Immer auf Sicht fahren!

Das Sichtfahrgebot verlangt von einem Kraftfahrer seine Geschwindigkeit zu jeder Zeit den äußeren Umständen anzupassen, um rechtzeitig vor einem Hindernis anhalten zu können. Wie aus einem Urteil des Oberlandesgericht (OLG) Köln vom 11. Oktober 2002 (AZ: 3 U 26/02) hervorgeht, verstößt gegen das Sichtfahrgebot, wer bei Dunkelheit und regennasser Fahrbahn schneller als 45 km/h fährt.

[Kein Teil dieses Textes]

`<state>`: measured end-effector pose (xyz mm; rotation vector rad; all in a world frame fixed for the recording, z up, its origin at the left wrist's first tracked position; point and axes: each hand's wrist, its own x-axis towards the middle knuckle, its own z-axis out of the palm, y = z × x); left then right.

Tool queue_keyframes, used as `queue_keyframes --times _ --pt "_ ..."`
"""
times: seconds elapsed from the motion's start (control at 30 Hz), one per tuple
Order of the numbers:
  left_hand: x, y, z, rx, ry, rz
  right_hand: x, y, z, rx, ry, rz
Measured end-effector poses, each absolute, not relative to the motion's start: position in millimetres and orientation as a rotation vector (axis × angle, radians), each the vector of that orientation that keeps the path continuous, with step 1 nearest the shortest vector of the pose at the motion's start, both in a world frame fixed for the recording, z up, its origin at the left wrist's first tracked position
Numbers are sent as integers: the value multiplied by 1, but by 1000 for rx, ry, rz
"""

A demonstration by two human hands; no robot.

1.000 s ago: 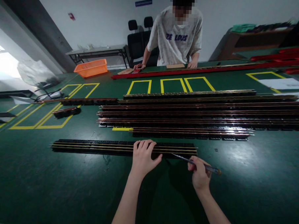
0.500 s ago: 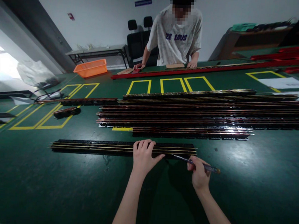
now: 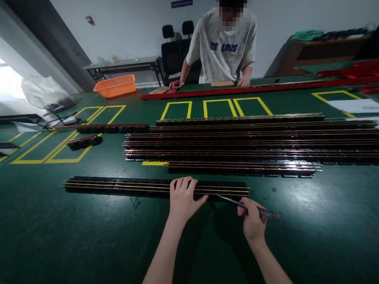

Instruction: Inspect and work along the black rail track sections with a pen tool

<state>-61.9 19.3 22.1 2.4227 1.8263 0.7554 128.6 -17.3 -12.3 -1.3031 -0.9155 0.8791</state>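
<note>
The four fingers of my left hand (image 3: 183,200) lie curved across a long black strip (image 3: 149,188), close together, with the thumb stretched apart to the right along its near edge; the hand rests over the strip rather than closing round it. My right hand (image 3: 252,220) is curled tight on a slender tool (image 3: 269,213), thumb and fingers pinching it, the shaft slanting up and left so that its thin tip comes to the strip's near side; whether it actually touches I cannot tell. My left forearm (image 3: 164,252) rises almost straight, leaning a little right, while my right forearm (image 3: 275,265) comes in slantwise from the lower right. The tool's handle looks dark and glossy, with an amber-brown end. The strip lies crosswise in front of me, flat and narrow, carrying thin, straight, brass-coloured rods (image 3: 121,185) that shine against the dull black. Just beyond it a pile of similar strips (image 3: 240,140) gleams with coppery and golden lines. The tabletop (image 3: 87,238) is smooth, dark green and softly reflective. Farther off stand a bright orange tray (image 3: 115,87) with sloping sides, and a long red rail (image 3: 194,93) before a co-worker (image 3: 226,60) in a pale, mottled shirt.
</note>
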Motion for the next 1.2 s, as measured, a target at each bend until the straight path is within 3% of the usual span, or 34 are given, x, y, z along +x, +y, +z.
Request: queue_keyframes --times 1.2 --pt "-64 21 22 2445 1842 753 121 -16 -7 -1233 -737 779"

Kläger waren die Witwe und die Kinder des bei einem Verkehrsunfall ums Leben gekommenen Mannes. Dieser hielt am 26. November 1996 gegen 17:30 Uhr den hinter ihr fahrenden PKW auf der Straße an und stieg selbst aus seinem Wagen aus. Dieses hatte er weder am rechten Fahrbahnrand noch mit eingeschalteten Warnblinklicht nur 40 cm von der Mittellinie entfernt abgestellt. Zur gleichen Zeit befuhr die Beklagte mit ihrem PKW die regennasse Fahrbahn in entgegengesetzter Richtung mit einer Geschwindigkeit von ca. 70 km/h. Ungebremst kollidierte sie mit dem sich auf der Fahrbahn befindlichen Ehemann und Vater der Kläger. Noch am Unfalltag verstarb er an den Folgen des Unfalls. Ein bestellter Sachverständiger stellte danach in seinem Gutachten fest, dass der Unfall für die Beklagte bei Einhaltung einer Geschwindigkeit von max. 45 km/h und erhöhter Aufmerksamkeit vermeidbar gewesen wäre.

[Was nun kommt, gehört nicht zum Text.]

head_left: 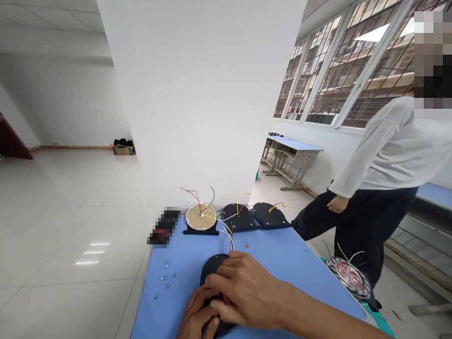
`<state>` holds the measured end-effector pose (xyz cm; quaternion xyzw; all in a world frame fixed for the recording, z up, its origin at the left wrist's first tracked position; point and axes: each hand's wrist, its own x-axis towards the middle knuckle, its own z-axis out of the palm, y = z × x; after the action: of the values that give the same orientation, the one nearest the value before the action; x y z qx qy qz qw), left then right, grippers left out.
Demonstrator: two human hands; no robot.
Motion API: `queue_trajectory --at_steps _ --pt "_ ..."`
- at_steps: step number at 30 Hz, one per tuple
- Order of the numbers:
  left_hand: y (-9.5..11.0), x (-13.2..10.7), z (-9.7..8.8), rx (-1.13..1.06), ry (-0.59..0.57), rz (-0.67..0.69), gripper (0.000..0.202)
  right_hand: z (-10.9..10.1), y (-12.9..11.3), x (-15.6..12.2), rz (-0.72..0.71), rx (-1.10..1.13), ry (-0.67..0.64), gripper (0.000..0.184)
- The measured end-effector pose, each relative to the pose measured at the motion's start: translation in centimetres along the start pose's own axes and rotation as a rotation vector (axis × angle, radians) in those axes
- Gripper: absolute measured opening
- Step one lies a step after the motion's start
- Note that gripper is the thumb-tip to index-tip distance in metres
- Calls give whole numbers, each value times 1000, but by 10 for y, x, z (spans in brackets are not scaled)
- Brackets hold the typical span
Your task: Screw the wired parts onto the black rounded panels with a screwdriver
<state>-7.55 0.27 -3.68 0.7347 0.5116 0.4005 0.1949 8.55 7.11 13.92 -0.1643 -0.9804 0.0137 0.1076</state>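
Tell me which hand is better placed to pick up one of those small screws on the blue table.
Probably the left hand: it sits at the near left of the black disc, closer to the small screws on the blue table. The right hand lies across the disc, farther away.

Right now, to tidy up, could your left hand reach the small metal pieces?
Probably yes: your left hand sits close to the small metal pieces, with only blue table between, though it is on the black disc.

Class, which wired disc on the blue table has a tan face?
The round tan disc, leftmost in the far row; the black discs beside it have none.
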Motion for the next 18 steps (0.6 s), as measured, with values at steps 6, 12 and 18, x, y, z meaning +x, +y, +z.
queue_trajectory --at_steps 6,12,18 --pt "7 9 -5 -3 -68 -104 29 -7 3 -4 -61 188 -18 34" --pt "16 15 -9 93 -94 -102 33 0 2 -5 9 58 -6 18" --pt "19 16 -9 70 -30 -61 5 2 -3 -10 -54 166 52 21"
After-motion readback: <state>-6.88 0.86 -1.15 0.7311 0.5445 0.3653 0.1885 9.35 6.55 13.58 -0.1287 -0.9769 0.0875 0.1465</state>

Die Kläger verlangten von der Beklagten Schadenersatz. Die Richter sprachen der Beklagten 20% der Schuld zu und wiesen die Klage im übrigen zurück. Neben dem grob verkehrswidrigen Verhalten des Ehemannes und Vaters der Kläger sei der Beklagten ein verstoß gegen das Sichtfahrgebot vorzuwerfen. Demnach muss ein Kraftfahrer seine Geschwindigkeit so einrichten, dass er jederzeit vor einem Hindernis anhalten kann, es sei denn, dass dieses völlig unvermittelt in seine Fahrbahn gelangt. Wie das Sachverständigengutachten zeige, ist ein Fußgänger bei den zur Unfallzeit herrschenden Verhältnissen - Dunkelheit, nasse Fahrbahn - erst aus einer Entfernung von 20m - 35m wahrnehmbar. Bei den genannten Witterungsverhältnissen sei daher laut Gutachten eine Geschwindigkeit zwischen 35 km/h und 45 km/h angemessen. Letztlich sei aber zu berücksichtigen, dass ein Kraftfahrer während der Fahrt kaum den stets wechselnden Anhalteweg neu berechnen kann. Daher wurde eine Mitschuld festgestellt.